On Sep 1, 2018, at 2:00 PM, Dave Nasralla wrote:

> One of our systems is crashing about every 3 days and I can't seem to
> isolate the cause. Lately these are crashes with a Mac crash report
> appearing on the screen.
> Some system details are:
> - 4D Built Server app with v17.0 HF1 (64 bit Server with 64 Mac and
> 32 bit Windows Clients)
> - Mac and Windows Clients
> - Mac OS 10.13.5
> 
> What I know so far:
> - I have the Server Debug file. It ends with a "." and so the last
> command appears to have executed.
> - I'm using the Report Info component, logging every 5 minutes.
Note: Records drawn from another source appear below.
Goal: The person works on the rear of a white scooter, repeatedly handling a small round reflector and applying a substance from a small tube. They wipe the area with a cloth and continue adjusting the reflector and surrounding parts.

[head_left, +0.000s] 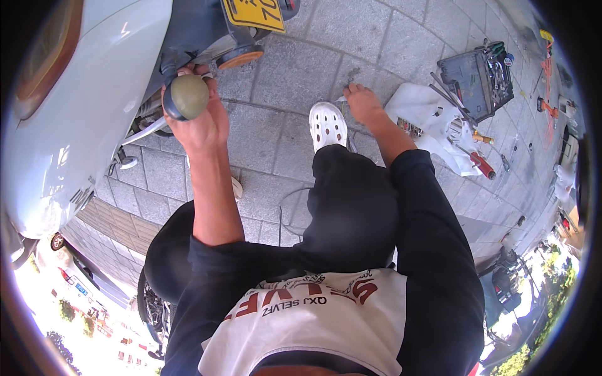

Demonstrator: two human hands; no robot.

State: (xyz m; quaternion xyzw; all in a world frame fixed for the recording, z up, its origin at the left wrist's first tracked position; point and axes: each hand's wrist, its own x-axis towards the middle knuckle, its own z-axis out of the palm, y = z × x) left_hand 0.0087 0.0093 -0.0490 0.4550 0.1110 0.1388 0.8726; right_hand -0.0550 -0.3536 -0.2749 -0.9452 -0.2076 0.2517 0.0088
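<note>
My left hand (204, 125) is raised to the rear of a white scooter (81, 113). Its fingers close round a ball-shaped part that looks like a turn signal lamp (189, 97), with an olive dome and a black back. Under the yellow number plate (256, 12), an orange round reflector (240, 57) sits just right of that hand. Low over the paving, beyond my white clog (328, 125), my right hand (364, 102) has its fingers drawn together. A small pale bit shows at those fingertips, too small to name.
To the right, a white plastic sheet (426, 103) bears loose tools and a red-handled screwdriver (481, 164). Beyond it lies an open black toolbox (486, 81) with wrenches. An orange cable (547, 81) runs along the far right. A black stool seat (169, 257) is near my left arm.
</note>
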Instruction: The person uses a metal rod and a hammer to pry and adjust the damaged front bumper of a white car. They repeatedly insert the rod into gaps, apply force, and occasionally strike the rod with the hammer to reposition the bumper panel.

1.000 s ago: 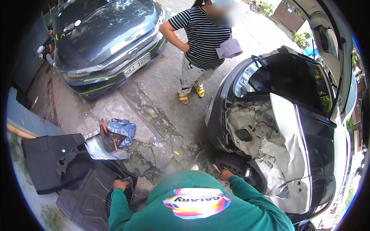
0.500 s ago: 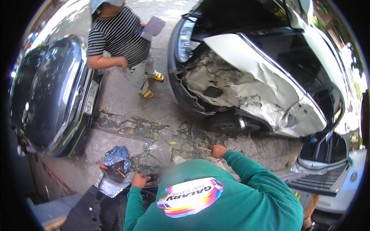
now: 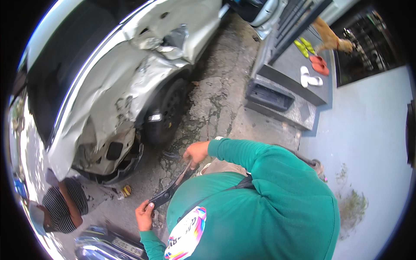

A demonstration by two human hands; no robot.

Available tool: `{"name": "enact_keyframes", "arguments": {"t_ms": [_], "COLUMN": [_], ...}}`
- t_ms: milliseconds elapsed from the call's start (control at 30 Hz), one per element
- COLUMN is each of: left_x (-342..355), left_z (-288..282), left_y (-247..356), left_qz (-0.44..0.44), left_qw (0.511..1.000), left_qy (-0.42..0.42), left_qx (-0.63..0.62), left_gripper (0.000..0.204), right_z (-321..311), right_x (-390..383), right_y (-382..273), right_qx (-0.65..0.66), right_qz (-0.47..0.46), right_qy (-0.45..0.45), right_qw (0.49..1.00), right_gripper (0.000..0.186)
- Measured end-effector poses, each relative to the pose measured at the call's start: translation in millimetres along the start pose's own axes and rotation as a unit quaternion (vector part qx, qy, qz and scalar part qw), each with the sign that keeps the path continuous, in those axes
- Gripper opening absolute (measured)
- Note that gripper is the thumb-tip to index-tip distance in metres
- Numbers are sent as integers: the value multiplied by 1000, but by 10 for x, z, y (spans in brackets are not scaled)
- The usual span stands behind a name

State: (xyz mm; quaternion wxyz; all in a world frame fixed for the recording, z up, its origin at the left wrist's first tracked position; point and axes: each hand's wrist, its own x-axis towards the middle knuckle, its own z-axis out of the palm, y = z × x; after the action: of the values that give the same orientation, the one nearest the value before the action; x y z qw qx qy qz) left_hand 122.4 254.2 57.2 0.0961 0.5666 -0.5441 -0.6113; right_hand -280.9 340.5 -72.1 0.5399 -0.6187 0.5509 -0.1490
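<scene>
Left hand: my left hand is closed around the lower end of a dark strip, fingers curled over it and the thumb on top.
Right hand: my right hand pinches the upper end of the same strip, fingertips pressed together on it just below the knuckles.
Strip: a long, thin, dark piece, running on a slant between my two grips, low at the left hand and high at the right; I cannot tell what it is made of.
Under the grip: cracked concrete ground, seen past both hands.
Beyond my right hand: a black tyre, near the upper grip but apart from it, set under a crumpled white car whose panel is torn and buckled.
Beyond my left hand: a person in a striped shirt stands well apart, and a small yellow thing lies on the ground between that person and my lower grip; too small to tell what.
Below the left hand: the front of a dark car, near my wrist.
Far side of my right arm: a grey step with sandals on it, and a black grille part leaning at its foot, all well apart from my grip.
Sleeves: green on both arms.
</scene>
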Motion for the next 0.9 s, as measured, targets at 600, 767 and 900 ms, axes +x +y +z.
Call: {"name": "enact_keyframes", "arguments": {"t_ms": [600, 767, 900], "left_x": [2322, 2487, 2320], "left_z": [3045, 2922, 2829], "left_y": [841, 845, 789], "left_qz": [57, 61, 1], "left_qw": [901, 861, 831], "left_qy": [-196, -200, -179], "left_qx": [382, 464, 526], "left_gripper": [32, 28, 22], "right_z": [1119, 1191, 1028], "right_x": [-2976, -3094, -3012], "right_y": [3152, 4130, 4786], "right_qx": [531, 675, 729], "right_qz": [386, 378, 265], "right_qy": [403, 524, 588], "right_qw": [638, 355, 229], "right_gripper": [40, 22, 17]}}
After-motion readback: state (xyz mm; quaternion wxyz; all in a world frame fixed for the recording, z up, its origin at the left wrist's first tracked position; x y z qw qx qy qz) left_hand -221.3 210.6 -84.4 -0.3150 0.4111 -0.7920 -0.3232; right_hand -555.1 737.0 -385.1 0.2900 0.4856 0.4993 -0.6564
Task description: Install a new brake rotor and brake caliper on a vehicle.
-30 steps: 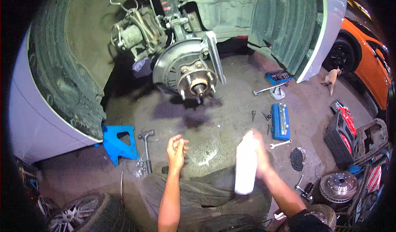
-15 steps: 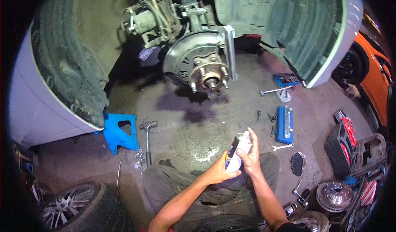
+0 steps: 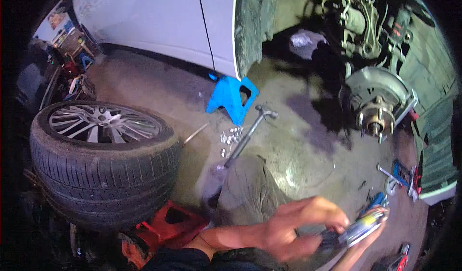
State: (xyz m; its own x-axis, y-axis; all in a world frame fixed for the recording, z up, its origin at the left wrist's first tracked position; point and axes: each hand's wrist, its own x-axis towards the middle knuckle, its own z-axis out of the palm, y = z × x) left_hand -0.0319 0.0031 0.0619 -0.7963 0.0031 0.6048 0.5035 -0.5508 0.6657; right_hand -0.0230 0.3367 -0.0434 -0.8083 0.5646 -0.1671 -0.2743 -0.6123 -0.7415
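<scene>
My left hand is smeared by motion at lower right, its bent fingers beside a spray can; whether it grips anything is unclear. My right hand, partly hidden behind the can, is closed on it. The can lies tilted in my grasp, above my bent legs. Up at the right, a bare wheel hub with studs and backing plate hangs in the car's wheel arch, with a brake caliper above it.
A wheel with tyre lies at left above a red stand. A blue stand is by the white car. A hammer, metal rod, small metal pieces and tool cases lie on the floor.
My view has swung left toward the loose wheel. The can has turned from upright to tilted in my right hand; my left hand, earlier around it, is now blurred beside it.
</scene>
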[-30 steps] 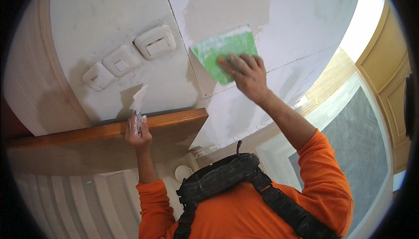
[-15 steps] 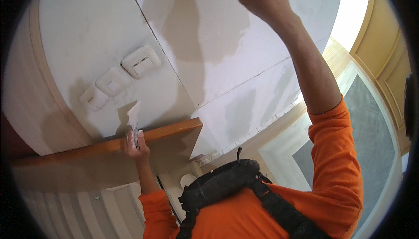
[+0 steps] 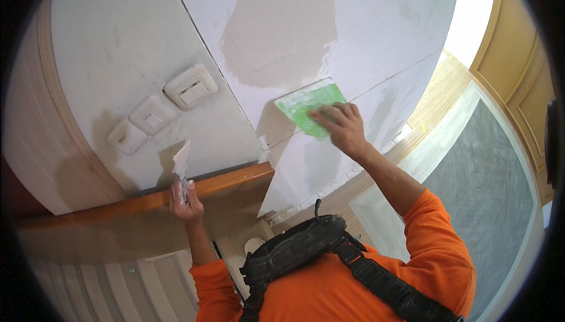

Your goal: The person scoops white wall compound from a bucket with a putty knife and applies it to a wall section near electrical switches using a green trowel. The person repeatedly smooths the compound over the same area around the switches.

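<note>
My right hand (image 3: 346,127) grips a flat green putty spreader (image 3: 315,107) smeared with white. Its straight upper edge lies at the white wall panel (image 3: 376,34), just below a beige patch of filler (image 3: 279,31). My left hand (image 3: 187,204) is closed around the handle of a putty knife (image 3: 182,158), whose blade points up and carries pale filler. That hand is in front of the orange-brown wooden ledge (image 3: 235,176), below the wall switches. The spreader's handle is hidden by my right fingers.
Three white switch plates (image 3: 191,88) sit in a slanting row on the wall, left of a dark panel seam. Stairs (image 3: 118,289) lie at the lower left. Wooden door panels (image 3: 512,57) and a grey floor area (image 3: 482,204) are on the right.
My right hand has come down from the top edge with the green spreader, which now shows fully below the beige patch. My left hand and the putty knife have barely moved.
</note>
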Demonstrator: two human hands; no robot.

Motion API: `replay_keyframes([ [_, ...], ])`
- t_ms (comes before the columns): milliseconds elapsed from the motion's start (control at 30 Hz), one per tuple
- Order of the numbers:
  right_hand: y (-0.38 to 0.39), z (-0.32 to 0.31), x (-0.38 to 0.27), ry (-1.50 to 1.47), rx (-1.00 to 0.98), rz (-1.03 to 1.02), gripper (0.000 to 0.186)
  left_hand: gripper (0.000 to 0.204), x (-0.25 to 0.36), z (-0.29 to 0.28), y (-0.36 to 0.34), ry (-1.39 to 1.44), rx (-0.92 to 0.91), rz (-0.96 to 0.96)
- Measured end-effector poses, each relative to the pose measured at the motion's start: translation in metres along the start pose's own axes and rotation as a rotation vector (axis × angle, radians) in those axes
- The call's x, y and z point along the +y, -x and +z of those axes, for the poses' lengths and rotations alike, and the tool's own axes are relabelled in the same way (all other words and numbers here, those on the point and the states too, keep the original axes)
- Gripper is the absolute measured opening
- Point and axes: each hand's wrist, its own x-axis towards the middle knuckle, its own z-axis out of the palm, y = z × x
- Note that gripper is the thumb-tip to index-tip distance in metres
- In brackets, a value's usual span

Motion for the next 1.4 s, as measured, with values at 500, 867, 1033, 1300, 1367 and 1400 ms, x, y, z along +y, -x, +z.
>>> replay_keyframes([
  [500, -0.091, -0.006, -0.121, -0.843, 0.31, 0.985, 0.029, 0.022, 0.022, -0.007, 0.004, 0.297, -0.165, -0.45],
  [867, -0.018, -0.041, -0.065, -1.426, 0.278, 0.836, 0.043, 0.024, 0.166, 0.002, -0.047, 0.976, -0.633, -1.022],
  [1033, -0.006, -0.056, -0.054, -1.174, 0.086, 0.595, 0.021, 0.025, 0.176, 0.016, -0.061, 1.038, -0.675, -0.991],
  [1300, -0.025, -0.074, -0.039, -0.881, 0.121, 0.264, 0.013, 0.024, 0.175, 0.037, -0.071, 1.205, -0.743, -0.971],
  [1367, -0.017, -0.06, -0.031, -0.775, 0.078, 0.131, 0.014, 0.023, 0.177, 0.04, -0.074, 1.212, -0.768, -0.918],
  [1400, -0.008, -0.055, -0.025, -0.714, 0.048, 0.193, 0.018, 0.022, 0.176, 0.041, -0.072, 1.202, -0.778, -0.893],
])
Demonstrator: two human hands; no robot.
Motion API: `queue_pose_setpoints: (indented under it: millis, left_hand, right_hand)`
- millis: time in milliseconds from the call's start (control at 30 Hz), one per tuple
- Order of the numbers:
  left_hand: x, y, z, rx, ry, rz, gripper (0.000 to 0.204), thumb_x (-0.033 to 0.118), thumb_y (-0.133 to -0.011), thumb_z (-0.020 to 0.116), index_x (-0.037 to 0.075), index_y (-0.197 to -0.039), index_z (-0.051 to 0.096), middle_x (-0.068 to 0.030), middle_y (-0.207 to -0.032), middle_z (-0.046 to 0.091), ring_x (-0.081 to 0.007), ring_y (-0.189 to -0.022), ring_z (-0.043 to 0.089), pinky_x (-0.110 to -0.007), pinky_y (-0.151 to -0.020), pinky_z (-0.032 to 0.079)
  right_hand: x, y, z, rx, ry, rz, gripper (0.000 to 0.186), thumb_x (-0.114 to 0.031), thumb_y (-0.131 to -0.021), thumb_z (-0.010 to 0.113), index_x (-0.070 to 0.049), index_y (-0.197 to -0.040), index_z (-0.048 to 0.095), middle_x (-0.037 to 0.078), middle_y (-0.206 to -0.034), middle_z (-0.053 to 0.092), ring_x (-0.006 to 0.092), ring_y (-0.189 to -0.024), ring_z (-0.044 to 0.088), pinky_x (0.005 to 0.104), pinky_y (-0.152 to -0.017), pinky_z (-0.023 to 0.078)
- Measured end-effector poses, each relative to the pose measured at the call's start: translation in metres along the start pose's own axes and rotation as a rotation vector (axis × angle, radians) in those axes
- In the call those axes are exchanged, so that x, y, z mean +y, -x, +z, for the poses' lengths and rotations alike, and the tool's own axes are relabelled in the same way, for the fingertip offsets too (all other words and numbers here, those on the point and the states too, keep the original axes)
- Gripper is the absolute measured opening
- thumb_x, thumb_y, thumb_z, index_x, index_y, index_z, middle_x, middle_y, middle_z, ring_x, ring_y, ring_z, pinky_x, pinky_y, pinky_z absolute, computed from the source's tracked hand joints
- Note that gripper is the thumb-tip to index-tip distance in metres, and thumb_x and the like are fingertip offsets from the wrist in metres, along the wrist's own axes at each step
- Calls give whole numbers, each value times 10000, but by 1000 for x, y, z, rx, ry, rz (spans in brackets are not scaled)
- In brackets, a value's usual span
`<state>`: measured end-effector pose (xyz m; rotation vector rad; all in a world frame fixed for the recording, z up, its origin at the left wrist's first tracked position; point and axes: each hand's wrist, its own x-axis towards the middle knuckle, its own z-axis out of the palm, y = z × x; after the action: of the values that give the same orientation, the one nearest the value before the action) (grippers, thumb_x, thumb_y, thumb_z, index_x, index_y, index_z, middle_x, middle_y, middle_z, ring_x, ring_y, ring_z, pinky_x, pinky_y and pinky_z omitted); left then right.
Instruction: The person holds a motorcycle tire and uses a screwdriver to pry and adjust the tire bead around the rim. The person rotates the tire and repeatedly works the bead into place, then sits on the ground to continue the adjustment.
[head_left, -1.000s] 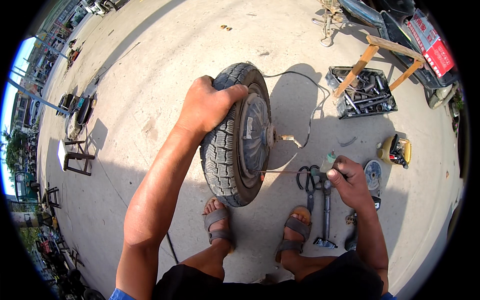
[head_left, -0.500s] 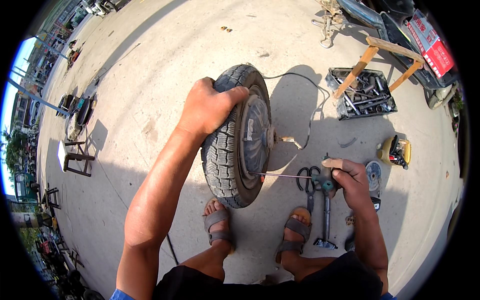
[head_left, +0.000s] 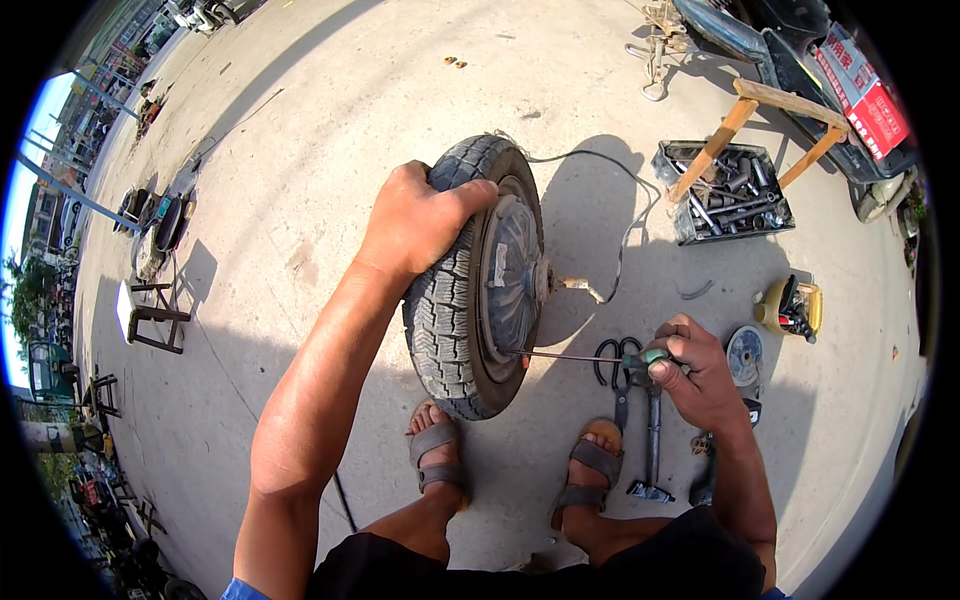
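My left hand grips the top of a motor wheel with a knobby black tyre, its thumb over the sidewall. The wheel stands upright on the ground before my feet, its grey hub cover facing right. A cable runs from its axle. My right hand is closed around the green handle of a long thin screwdriver. The shaft points left, its tip at the lower edge of the hub cover; the exact contact is too small to make out.
Large black-handled scissors and a metal bar tool lie by my right foot. Further right are a grey disc and a cut yellow container of tools. A crate of sockets sits beside a wooden stand.
My right hand has turned and re-gripped, its fingers now wrapped over the screwdriver handle. The wheel and left hand have barely moved.
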<state>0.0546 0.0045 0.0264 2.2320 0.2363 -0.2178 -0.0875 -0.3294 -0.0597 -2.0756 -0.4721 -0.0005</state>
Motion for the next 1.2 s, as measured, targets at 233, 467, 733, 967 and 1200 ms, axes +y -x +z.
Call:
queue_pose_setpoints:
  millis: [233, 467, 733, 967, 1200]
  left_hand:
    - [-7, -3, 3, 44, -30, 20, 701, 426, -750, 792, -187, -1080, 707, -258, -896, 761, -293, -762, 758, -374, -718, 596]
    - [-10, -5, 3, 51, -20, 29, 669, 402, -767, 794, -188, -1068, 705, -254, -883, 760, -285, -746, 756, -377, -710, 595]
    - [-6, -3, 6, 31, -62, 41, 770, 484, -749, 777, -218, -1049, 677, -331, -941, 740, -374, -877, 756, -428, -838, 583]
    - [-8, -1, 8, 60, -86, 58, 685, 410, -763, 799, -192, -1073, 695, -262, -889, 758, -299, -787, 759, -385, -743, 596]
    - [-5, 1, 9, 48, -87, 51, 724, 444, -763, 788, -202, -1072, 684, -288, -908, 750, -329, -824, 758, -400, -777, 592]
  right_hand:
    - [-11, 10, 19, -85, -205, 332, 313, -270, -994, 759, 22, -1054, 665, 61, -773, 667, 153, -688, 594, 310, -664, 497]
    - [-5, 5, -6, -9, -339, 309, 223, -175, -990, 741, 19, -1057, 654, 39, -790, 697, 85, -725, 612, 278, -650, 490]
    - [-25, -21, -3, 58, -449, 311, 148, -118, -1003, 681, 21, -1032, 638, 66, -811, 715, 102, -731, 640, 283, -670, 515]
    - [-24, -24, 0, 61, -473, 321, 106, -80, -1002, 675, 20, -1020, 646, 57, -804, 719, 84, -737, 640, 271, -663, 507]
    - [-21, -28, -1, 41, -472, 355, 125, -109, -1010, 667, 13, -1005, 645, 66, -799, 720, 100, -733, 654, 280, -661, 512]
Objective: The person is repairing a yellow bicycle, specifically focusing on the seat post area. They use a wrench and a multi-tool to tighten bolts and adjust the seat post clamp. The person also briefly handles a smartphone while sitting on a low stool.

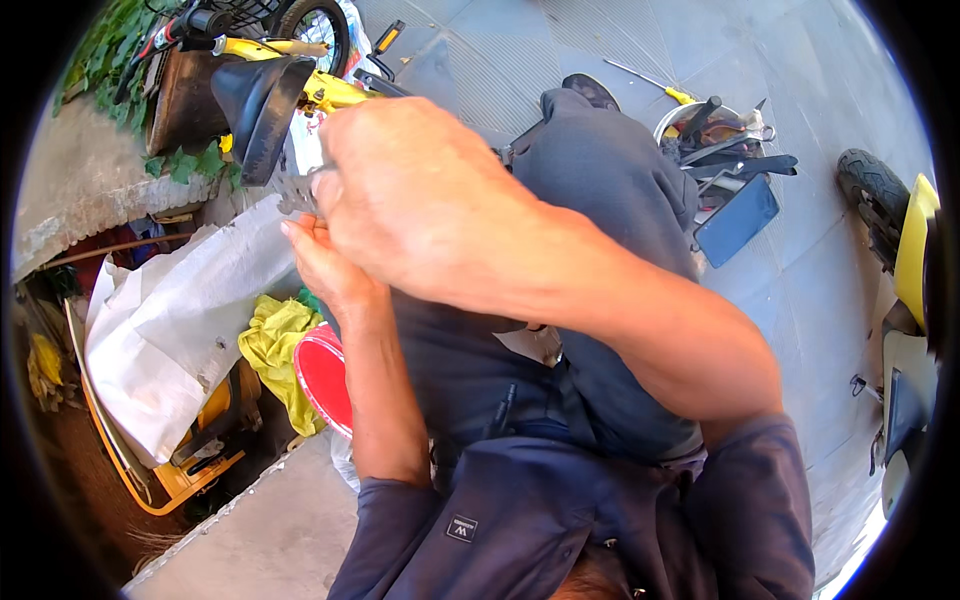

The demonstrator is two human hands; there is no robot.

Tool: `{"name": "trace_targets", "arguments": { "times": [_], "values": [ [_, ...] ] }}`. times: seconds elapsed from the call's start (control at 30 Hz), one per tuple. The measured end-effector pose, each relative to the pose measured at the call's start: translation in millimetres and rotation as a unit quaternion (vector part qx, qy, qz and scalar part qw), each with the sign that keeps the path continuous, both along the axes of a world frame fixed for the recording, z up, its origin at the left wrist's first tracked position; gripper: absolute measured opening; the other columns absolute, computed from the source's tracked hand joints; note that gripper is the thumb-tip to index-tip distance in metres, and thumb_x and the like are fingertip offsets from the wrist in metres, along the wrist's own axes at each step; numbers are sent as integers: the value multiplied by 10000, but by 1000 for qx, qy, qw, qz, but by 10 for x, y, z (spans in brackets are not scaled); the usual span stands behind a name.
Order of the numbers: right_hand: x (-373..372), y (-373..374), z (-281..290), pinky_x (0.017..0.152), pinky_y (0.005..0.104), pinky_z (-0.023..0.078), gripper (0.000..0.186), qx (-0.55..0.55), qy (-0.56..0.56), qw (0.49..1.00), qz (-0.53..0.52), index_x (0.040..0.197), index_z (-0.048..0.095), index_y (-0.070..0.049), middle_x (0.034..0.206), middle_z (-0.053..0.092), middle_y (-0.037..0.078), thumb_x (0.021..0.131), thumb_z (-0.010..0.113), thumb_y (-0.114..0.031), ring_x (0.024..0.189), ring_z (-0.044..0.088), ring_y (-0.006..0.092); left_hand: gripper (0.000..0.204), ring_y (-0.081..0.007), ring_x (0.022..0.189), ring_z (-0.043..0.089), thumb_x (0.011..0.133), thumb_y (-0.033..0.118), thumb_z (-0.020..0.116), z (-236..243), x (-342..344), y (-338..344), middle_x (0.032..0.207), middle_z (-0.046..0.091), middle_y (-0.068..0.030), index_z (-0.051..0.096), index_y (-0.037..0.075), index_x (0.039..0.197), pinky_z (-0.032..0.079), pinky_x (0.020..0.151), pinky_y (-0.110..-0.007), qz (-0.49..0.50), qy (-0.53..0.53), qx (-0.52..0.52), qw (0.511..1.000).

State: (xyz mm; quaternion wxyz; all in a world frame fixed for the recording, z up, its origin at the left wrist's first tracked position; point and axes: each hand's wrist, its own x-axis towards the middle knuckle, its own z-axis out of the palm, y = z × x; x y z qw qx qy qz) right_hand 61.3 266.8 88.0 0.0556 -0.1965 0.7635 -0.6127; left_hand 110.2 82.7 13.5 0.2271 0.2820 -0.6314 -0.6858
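Just beyond the right hand point(425, 200): yellow bicycle point(335, 92). Left of both hands, white sheet point(165, 330). Well off right, yellow-handled screwdriver point(681, 96), unused. Right hand pinches thin grey metal piece point(294, 194); left hand point(335, 268) underneath, grip hidden, can't tell. Looks mid-job: piece not set down, finished steps unclear.

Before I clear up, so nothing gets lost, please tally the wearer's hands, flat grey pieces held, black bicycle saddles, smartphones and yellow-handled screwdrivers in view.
Left hand and right hand: 2
Flat grey piece, in the right hand: 1
Black bicycle saddle: 1
Smartphone: 1
Yellow-handled screwdriver: 1
Total: 6
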Motion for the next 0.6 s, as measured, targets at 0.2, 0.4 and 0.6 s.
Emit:
{"name": "trace_targets", "arguments": {
  "times": [0.2,0.4,0.6],
  "values": [
    [100,1388,-245,466,259,401,218,-232,-178,925,-242,879,633,30,617,534,10,909,562,-173,509,469,75,461,-251,1143,532,1016,324,403,-295,-48,318,1212,576,-185,542,-64,1223,379,1019,-349,-50,-56,-379,922],
    [660,2122,-1358,444,220,323,182,-158,-331,827,-426,893,586,-7,667,553,14,928,552,-183,496,430,61,417,-266,1076,527,1013,310,411,-260,-73,344,1131,561,-160,613,-39,1119,388,976,-366,-85,-88,-443,888],
    [1373,2072,-1764,455,242,346,173,-106,-444,797,-395,901,596,-15,636,558,20,926,562,-183,494,446,71,395,-237,1081,527,1009,302,427,-233,-88,288,1131,550,-132,626,-28,1094,387,979,-352,-89,-107,-448,883]
  ]
}}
There
> doesn't seem to be memory problems or run away cache issues.
> - I also know who was one each time it crashes and said out an email
> to those users to find patterns (so far I've found none).
> - The crashes typically happen around 10am to 11am.
> - The client and server builds match.
> 
> I'm debating turning on the client debugger files and then harvesting
> them afterwards when the user logs back in. I'm open to other
> debugging techniques.
> 
> There are other v17 systems running on the same machine with zero issue.
> 
> Below is a snippet of the crash report. It seems to be different each
> time, but here is the latest. Thread 73 crashed, so I only included
> that one.
> 
> Thanks,
> 
> dave nasralla
> ------------------------------------
> Process:               Corporate [93958]
> Path:                  /Users/USER/*/Corporate
> Server.app/Contents/MacOS/Corporate
> Identifier:            4d.com.Corporate Server.app
> Version:               17.0 build 17.226566 (???)
> Code Type:             X86-64 (Native)
> Parent Process:        ??? [1]
> Responsible:           Corporate [93958]
> User ID:               501
> 
> Date/Time:             2018-08-31 11:00:05.952 -0500
> OS Version:            Mac OS X 10.13.5 (17F77)
> Report Version:        12
> Anonymous UUID:        723511FD-4CA0-6E8B-0642-883209248DFC
> 
> 
> Time Awake Since Boot: 3700000 seconds
> 
> System Integrity Protection: enabled
> 
> Crashed Thread:        73  LabProjects List (id = -114)
> 
> Exception Type:        EXC_BAD_ACCESS (SIGSEGV)
> Exception Codes:       EXC_I386_GPFLT
> Exception Note:        EXC_CORPSE_NOTIFY
> 
> Termination Signal:    Segmentation fault: 11
> Termination Reason:    Namespace SIGNAL, Code 0xb
> Terminating Process:   exc handler [0]
> ----------------------------------------------------------
> 
> 
> Thread 73 Crashed:: LabProjects List (id = -114)
> 0   4d.com.Corporate Server.app       0x000000010694fdbe
> V4DConnection::OnPostpone(bool) + 40
> 1   4d.com.Corporate Server.app       0x0000000106b095f7
> V4DServerUser::PostponeServiceConnection() + 35
> 2   4d.com.Corporate Server.app       0x0000000106b20567
> V4DServer::exec_ConnectionPostpone(V4DRequestReply&, V4DTaskConcrete*,
> short) + 395
> 3   4d.com.Corporate Server.app       0x0000000106b211ca
> V4DServer::exec_streamreq(V4DRequestReply&, V4DTaskConcrete*) + 100

Hi Dave,

Crashing every 3 days is a real problem and totally unacceptable. So what can 
be done to try and make this situation better? We need to make changes to make 
this crashing stop. But what changes? 

Here is my thinking as I read this crash report. Keep in mind I’m not an expert 
on this, so I may be wrong in some areas. If I am wrong hopefully those that 
know more can correct me — and in turn help me and others understand more about 
how to read these macOS crash reports. (Thinking about Miyako, JPR, Christian 
Sakowski and Rob Laveaux — they are real experts in this area. Real macOS 
programmers that know how to read these things properly.)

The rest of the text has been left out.